Maria and Joe had to dig a hole and a drain field for a septic tank hole at one home.
"We hit granite and we had to move [the hole] over 3 feet," said Joe, who was on his first servant retreat. "I was working near a beehive. I got stung about seven times."
Mr. Stoltenberg, Lisa Woodall and three other Eldersburg teens were discovering other challenges in Nora, where they worked as part of a 26-member team.
Lisa, 16, helped rebuild a porch and put in a closet for a woman whose house had a cracked foundation. Everything in the home tilted.
"There wasn't anything in the house that was level," she said. "We'd cut out the wood for the closet and it wouldn't fit. The bed was so slanted that it looked like if you tried to sleep in it you would roll out."
Lisa described the site she worked on in Nora. The woman of the house was disabled and her husband, a retired coal miner, suffered from black lung.
"We were way up a mountain road.

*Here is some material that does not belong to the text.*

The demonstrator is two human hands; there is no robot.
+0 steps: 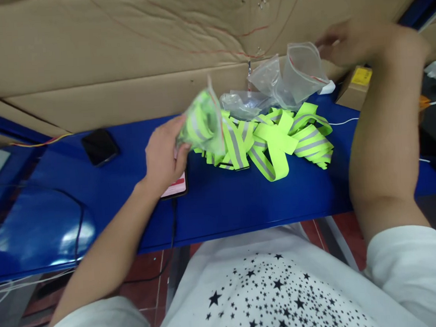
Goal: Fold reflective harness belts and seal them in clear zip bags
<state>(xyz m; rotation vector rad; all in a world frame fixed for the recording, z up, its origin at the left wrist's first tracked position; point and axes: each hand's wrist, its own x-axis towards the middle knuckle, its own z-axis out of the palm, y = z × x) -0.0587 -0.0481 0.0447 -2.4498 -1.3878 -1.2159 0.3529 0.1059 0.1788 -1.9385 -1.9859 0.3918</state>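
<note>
Blue worktop (214, 211), brown cardboard (83, 48) behind. Over it, the left hand (165, 149) has its grip closed on a clear bag (202, 124) of yellow-green strap, long axis slanting up and rightward, wide edge facing right, at the left end of the loose straps (276, 142). The right hand (334, 43) blurs beside the clear empty bags (303, 73); its grip I can't tell.
</note>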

This lady was very poor," said Lisa. "She didn't have running water, and there were buckets lined along the porch to catch water falling from the drainpipes. "
The teens said there was more to the experience than rebuilding houses.
"You do a lot of work, but it is a lot of fun, too," said Lisa , a second-time participant. "It was a real small group so I knew a lot of the people already."
Although the recipients of the repairs and services could not pay for the work, they offered their thanks in the form of corn bread, homemade cookies, blackberries, dumplings and fresh beans, they said.
"Everyone had a garden," Joe Vogelpohl, 15, said. "And there wasn't a weed in them."